Exército europeu não é ideia absurdaAfirma ministro da defesa britânico28.10.2008
Recentes declarações à imprensa britânica do novo ministro da defesa do Reino Unido, vieram-se somar neste fim de semana a outras proferidas por outros dirigentes europeus sobre a eventualidade de a União Europeia criar uma estrutura militar própria.
O Ministro britânico John Hutton disse que não era absolutamente céptico no que dizia respeito à política de defesa europeia, e que era necessário ser pragmático, uma vez que a própria defesa do país depende em grande medida da existência de uma politica de alianças.
As afirmações eram dirigidas a parte dos políticos britânicos que consideram que qualquer coisa que tenha a ver com a União Europeia é por definição má ou terrível. O ministro referiu ainda que achava que esse tipo de posicionamento por parte dos políticos britânicos era patético.
As declarações do ministro britânico são importantes porque a Grã Bretanha é a maior potência militar da Europa, mas sempre rejeitou a possibilidade de criar uma estrutura militar para a União, sob o argumento de que tal organismo seria uma duplicação da Aliança Atlântica.
A estrutura militar da NATO, de que fazem parte muitos dos países da União Europeia, com a curiosa excepção da França, continua a ser considerada o principal pilar do sistema de defesa da Europa, no entanto a aliança é sempre comandada por um militar norte-americano, o que leva a que muitos europeus considerem que a aliança é controlada pelos Estados Unidos.
O controlo que os norte-americanos têm da Aliança Atlântica em território europeu é muito menor que o que poderia parecer. Essa independência ficou aliás clara aquando da crise no Iraque em 2003 em que parte dos países europeus decidiu não acompanhar os Estados Unidos na operação «Liberdade para o Iraque» que levou à remoção de Saddam Hussein do poder.

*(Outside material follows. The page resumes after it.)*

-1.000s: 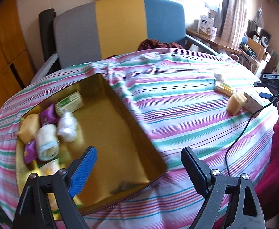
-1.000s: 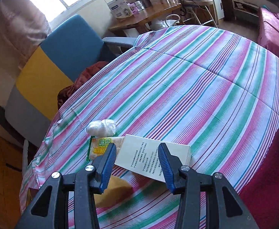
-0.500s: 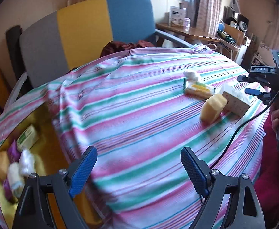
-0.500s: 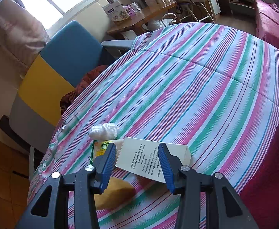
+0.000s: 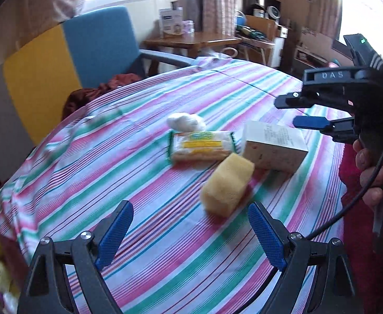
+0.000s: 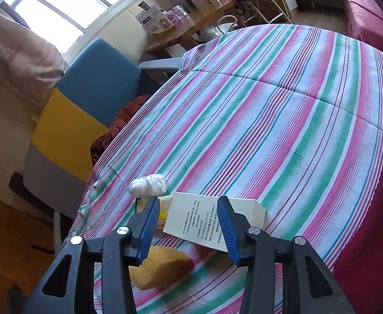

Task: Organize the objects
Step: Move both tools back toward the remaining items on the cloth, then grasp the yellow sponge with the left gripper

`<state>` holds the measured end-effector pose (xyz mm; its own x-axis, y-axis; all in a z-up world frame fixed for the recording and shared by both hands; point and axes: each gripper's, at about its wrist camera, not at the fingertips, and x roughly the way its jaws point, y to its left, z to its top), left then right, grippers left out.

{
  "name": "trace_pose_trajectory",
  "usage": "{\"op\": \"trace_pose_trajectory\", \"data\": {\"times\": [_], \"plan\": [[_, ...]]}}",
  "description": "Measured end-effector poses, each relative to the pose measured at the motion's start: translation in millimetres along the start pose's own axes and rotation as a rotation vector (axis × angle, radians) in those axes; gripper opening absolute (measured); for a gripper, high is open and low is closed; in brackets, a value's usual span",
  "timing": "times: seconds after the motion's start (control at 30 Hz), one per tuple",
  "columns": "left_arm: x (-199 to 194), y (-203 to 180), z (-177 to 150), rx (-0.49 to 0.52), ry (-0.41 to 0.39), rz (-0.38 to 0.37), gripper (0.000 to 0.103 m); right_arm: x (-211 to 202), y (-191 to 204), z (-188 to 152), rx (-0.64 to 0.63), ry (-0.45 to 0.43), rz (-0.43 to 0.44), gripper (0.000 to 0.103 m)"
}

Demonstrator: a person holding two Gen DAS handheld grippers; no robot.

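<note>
Two parted left gripper (image 5: 190,231) fingers, yellow sponge (image 5: 226,184) just ahead

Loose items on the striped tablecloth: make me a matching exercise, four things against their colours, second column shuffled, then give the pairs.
Things
1. Spongy rectangular block
2. Printed cardboard box
3. Plastic-wrapped round bundle
4. Flat snack packet

Colours
A. White
B. Pale with green edges and a yellow band
C. Yellow
D. Cream with small dark print

Pairs: 1-C, 2-D, 3-A, 4-B
</note>
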<state>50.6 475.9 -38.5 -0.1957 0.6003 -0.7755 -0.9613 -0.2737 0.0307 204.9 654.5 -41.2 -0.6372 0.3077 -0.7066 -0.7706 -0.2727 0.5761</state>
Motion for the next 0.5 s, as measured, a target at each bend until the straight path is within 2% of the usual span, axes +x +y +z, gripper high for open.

O actual presidente da França, Nicolas Sarkozi tem feito da criação de uma estrutura militar europeia que possa funcionar de forma efectiva um dos seus objectivos durante a presidência francesa. O objectivo seria a criação de uma força que embora não seja exactamente definida, poderia ter entre 10.000 e 40.000 homens, sendo participada por todos os estados membros, que contribuiriam proporcionalmente.
A França e a Alemanha desenvolveram uma experiência de integração militar com a Alemanha, criando uma unidade conjunta. No entanto esse tipo de aproximação ao problema enfrentou vários problemas, sendo que entre os principais problemas está o da língua.

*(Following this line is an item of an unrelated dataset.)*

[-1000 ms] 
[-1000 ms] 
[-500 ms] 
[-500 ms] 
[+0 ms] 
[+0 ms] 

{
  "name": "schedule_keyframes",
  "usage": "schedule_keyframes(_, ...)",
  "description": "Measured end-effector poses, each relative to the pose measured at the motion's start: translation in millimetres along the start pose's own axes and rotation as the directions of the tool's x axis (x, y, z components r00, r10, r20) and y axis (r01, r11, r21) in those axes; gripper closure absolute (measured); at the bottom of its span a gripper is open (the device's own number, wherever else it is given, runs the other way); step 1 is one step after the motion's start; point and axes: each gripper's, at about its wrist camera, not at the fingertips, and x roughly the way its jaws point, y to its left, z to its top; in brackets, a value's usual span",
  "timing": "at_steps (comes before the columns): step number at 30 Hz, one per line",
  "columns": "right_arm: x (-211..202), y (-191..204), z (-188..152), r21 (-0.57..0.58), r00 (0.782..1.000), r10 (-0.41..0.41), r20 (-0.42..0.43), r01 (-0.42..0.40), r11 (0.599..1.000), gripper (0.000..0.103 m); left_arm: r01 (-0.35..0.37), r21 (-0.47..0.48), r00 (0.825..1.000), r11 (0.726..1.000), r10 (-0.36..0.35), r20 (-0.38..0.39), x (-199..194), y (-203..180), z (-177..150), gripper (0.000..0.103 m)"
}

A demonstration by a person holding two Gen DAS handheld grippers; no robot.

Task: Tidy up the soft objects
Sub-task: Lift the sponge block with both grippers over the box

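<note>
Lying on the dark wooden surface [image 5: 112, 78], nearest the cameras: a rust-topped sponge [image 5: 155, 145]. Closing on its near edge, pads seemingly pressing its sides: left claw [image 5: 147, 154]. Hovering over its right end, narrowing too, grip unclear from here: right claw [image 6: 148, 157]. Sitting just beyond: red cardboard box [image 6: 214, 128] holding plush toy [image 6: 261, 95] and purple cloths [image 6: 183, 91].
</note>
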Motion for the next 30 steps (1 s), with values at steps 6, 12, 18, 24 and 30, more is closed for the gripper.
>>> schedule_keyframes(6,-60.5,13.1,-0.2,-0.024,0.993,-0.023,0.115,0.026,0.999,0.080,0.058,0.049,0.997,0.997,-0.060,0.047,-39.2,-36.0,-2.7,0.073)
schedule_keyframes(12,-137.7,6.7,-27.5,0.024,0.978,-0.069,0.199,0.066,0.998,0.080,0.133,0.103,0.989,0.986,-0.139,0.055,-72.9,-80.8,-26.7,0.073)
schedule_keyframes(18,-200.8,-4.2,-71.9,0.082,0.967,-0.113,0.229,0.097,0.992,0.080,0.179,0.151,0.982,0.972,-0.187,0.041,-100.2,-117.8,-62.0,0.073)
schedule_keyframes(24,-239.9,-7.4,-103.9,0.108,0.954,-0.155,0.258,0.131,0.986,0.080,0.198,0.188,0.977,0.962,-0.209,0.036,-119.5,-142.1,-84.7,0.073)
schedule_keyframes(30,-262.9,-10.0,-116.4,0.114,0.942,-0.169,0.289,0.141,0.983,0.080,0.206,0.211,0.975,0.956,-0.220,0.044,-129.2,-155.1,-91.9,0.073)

A barreira linguística entre os vários países da União, torna a interligação entre as suas forças um pesadelo, que só pode ser comparado à bíblica Torre de Babel.

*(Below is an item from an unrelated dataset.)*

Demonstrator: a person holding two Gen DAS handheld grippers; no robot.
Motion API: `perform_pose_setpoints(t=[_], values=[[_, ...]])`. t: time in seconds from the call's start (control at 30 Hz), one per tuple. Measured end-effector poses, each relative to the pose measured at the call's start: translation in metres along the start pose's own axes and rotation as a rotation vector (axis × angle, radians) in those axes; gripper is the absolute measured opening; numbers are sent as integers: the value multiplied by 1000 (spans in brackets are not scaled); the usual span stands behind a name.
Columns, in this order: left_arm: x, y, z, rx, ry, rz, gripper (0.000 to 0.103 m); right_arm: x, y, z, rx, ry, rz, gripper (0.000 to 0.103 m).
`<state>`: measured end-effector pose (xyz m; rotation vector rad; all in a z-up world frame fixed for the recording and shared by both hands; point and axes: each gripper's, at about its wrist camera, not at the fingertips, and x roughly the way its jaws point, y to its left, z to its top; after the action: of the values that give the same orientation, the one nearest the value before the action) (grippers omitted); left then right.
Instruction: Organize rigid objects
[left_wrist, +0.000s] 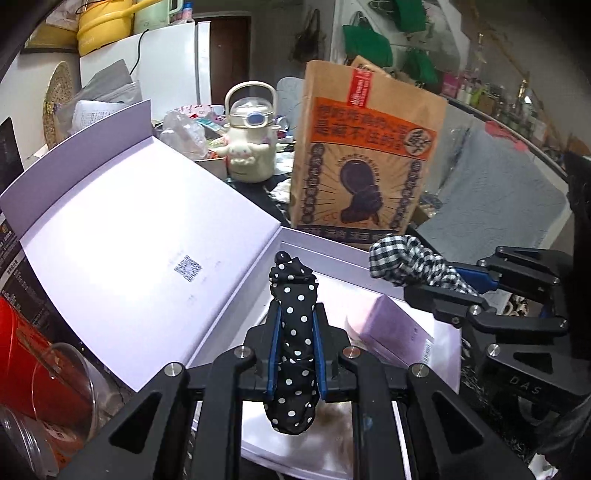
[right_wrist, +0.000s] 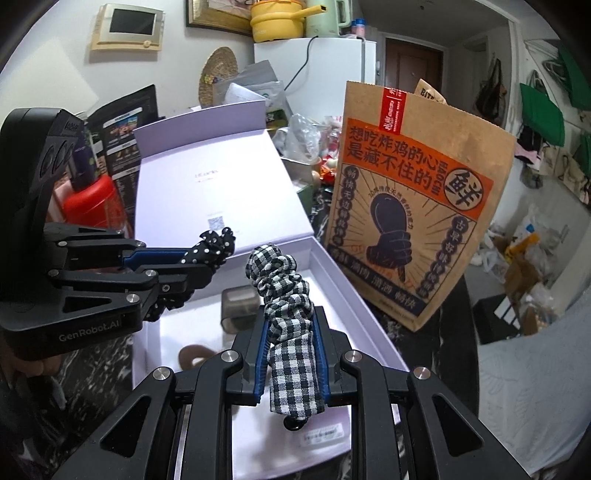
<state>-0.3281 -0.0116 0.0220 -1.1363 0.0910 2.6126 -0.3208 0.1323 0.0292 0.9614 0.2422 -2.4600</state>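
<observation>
Black fingers of the left gripper (left_wrist: 295, 325) clamped a dotted scrunchie (left_wrist: 294, 332); the right gripper (right_wrist: 290, 332) pinched a checked scrunchie (right_wrist: 286, 317). Both tilted downward above the open box (right_wrist: 354, 295).

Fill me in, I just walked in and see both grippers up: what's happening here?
A person is holding two grippers over an open lilac gift box. The left gripper has its jaws shut on a black polka-dot scrunchie; the right gripper is shut on a black-and-white gingham scrunchie. A small lilac carton already lies inside.
</observation>
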Motion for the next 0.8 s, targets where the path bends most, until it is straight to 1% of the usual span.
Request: perform_pose_setpoints(t=[0.07, 0.2, 0.43, 0.53, 0.7, 0.73, 0.8], values=[[5, 0, 1, 5, 8, 18, 16, 5, -2, 2, 5, 6, -6, 22], [15, 3, 3, -3, 31, 15, 16, 13, -6, 4, 25, 18, -5, 22], [31, 9, 2, -13, 73, 35, 16, 21, -9, 6, 34, 30, -14, 22], [35, 10, 1, -11, 77, 51, 16, 23, -8, 7, 28, 33, -19, 22], [37, 9, 2, -7, 74, 54, 16, 24, -6, 7, 26, 37, -31, 22], [35, 9, 2, -7, 69, 54, 16, 24, -6, 7, 28, 41, -31, 22], [34, 9, 3, -2, 52, 53, 16, 24, -7, 7, 36, 49, -35, 28]])
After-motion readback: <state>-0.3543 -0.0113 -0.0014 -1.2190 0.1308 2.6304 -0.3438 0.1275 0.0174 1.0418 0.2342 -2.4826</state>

Existem soluções que podem facilitar as operações militares e entre essas está a integração de unidades a outro nível, em que por exemplo, as forças de engenharia pertencem a um país, as forças de vanguarda blindadas pertencem a outro e as forças de apoio de artilharia pertencem a outro. Isto facilita a operacionalidade e a rapidez de resposta de cada uma das armas e serviços envolvidos, que dentro da suas unidades utilizam a sua própria língua.
A ligação entre as várias unidades não é feita através de comunicação por voz, mas sim através de sistemas de computadores. A comunicação de pedido de reforços, apoio técnico, e as ordens do comando podem ser dadas de forma gráfica, num computador com símbolos militares reconhecidos por todos, ultrapassando assim o problema da comunicação.
A solução é no entanto apenas parcial, porque em operações militares, o problema da diversidade linguística e étnica dentro de uma mesma forma acaba sempre por gerar problemas.
Entre os defensores do exército europeu encontra-se especialmente a França, embora países como a Alemanha, a Bélgica, a Holanda e a Itália tenham também considerado a possibilidade como interessante. Segundo o Tratado De Lisboa, uma espécie de constituição que não entrou em vigor por causa do Não da Irlanda, a NATO continua a ser considerada o principal pilar de defesa da Europa. Outro país que parece interessado na criação de uma estrutura europeia de defesa é a Rússia, que nunca aceitou a aliança entre os Estados Unidos e a Europa e que a vê como uma ameaça à sua hegemonia no leste europeu.